▸ **Exercise**: Copy every line below where the string "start" is found.

▸ **Entries shown**:
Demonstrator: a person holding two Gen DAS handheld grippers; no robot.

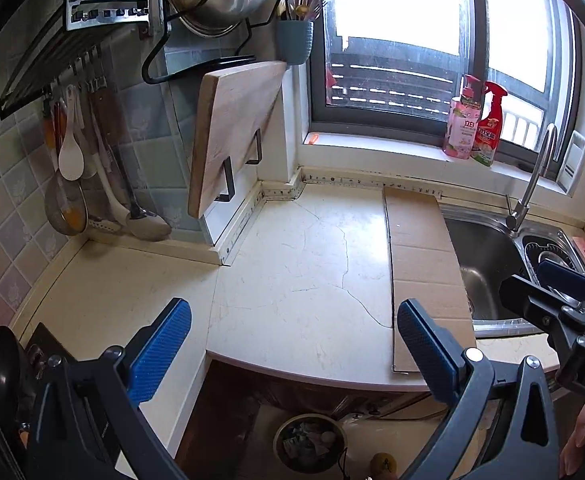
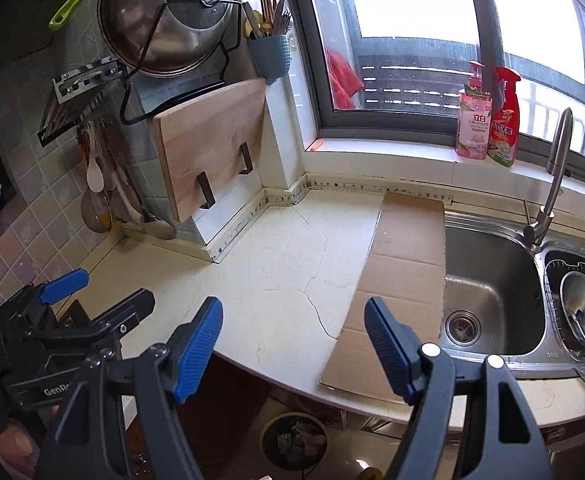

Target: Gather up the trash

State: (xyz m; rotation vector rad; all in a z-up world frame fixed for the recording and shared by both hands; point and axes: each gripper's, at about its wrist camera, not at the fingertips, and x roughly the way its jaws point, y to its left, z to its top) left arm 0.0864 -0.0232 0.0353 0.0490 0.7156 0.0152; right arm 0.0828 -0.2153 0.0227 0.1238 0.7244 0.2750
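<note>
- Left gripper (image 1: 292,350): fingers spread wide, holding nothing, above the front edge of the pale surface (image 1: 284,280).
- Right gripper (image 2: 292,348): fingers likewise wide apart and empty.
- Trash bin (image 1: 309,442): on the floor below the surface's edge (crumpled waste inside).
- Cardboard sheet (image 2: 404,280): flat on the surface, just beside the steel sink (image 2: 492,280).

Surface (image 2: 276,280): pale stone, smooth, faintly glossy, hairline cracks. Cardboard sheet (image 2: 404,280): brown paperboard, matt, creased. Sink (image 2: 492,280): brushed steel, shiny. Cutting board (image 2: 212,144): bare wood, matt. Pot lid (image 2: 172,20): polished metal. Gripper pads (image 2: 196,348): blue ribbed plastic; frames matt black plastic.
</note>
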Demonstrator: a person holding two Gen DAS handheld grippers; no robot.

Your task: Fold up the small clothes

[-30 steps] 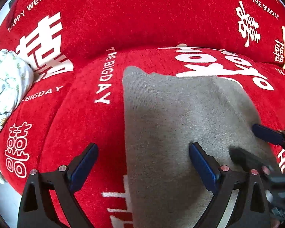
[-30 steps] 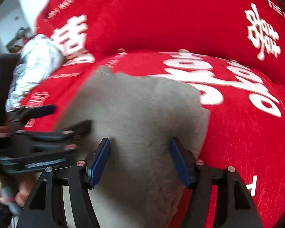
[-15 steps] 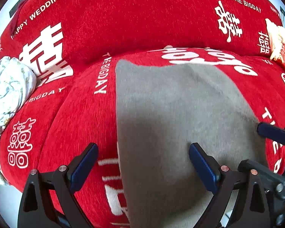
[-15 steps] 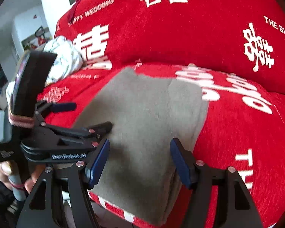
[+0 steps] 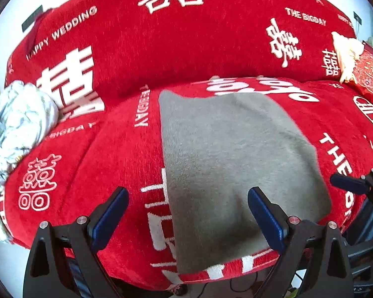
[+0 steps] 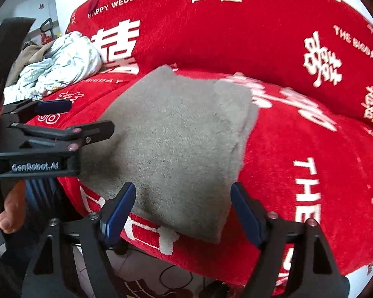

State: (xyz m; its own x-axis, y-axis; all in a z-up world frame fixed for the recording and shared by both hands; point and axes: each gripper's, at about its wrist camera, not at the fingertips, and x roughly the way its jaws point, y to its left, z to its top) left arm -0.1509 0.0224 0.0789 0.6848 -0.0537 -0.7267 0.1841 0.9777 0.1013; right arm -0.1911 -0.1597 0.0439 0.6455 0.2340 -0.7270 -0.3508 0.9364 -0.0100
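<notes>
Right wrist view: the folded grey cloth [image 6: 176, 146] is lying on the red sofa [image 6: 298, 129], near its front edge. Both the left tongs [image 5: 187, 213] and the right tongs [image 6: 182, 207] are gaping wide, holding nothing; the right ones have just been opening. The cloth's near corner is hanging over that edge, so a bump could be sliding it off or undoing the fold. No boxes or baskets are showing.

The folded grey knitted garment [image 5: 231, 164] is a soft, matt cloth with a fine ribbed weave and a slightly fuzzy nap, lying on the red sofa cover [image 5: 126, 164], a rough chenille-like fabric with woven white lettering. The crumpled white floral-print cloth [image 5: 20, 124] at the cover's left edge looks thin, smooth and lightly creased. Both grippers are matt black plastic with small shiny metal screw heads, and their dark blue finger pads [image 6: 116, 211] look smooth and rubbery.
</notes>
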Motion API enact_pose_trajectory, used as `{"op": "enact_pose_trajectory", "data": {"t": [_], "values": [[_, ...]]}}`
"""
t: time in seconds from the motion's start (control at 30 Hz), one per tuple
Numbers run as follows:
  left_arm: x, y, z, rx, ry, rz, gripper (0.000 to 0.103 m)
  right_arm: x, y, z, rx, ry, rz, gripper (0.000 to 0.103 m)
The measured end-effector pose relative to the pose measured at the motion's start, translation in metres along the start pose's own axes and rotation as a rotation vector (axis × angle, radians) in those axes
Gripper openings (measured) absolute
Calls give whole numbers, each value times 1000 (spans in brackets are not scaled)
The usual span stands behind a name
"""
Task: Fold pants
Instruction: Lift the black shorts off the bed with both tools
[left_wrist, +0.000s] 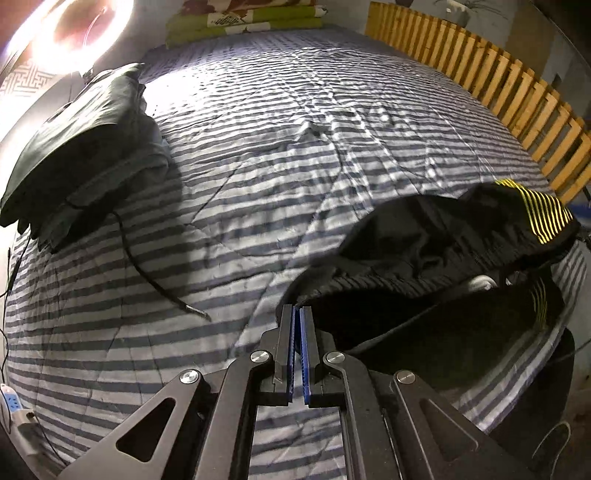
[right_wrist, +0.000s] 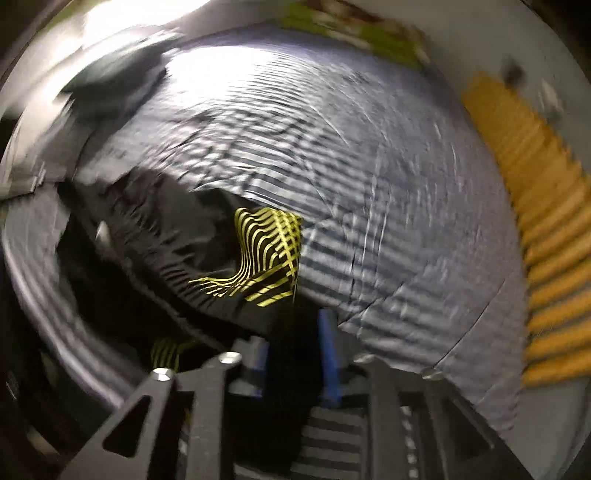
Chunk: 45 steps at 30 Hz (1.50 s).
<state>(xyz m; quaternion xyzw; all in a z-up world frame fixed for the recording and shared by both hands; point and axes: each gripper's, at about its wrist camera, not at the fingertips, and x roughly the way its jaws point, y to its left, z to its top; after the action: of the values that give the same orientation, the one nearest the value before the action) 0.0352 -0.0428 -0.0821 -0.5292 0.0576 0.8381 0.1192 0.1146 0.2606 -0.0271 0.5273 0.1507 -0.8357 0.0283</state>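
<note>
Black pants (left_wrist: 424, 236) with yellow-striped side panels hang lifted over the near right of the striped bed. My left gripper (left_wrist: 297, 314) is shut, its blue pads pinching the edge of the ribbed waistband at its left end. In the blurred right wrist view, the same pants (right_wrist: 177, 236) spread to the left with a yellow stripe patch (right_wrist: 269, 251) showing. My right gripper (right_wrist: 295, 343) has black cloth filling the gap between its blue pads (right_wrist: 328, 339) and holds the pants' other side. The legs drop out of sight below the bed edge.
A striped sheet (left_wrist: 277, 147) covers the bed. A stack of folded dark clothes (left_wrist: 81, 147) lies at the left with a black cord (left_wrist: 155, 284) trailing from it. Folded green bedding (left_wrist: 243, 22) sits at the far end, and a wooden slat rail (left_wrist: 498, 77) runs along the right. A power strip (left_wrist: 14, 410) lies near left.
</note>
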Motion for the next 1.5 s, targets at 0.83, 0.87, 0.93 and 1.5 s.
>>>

▸ **Result**:
t: time in seconds from the motion's start (control at 30 Hz), one per tuple
The measured end-effector pose relative to the pose measured at the motion's start, translation in metres along the start pose's own axes and rotation as a rotation vector (axis × angle, radians) in those axes

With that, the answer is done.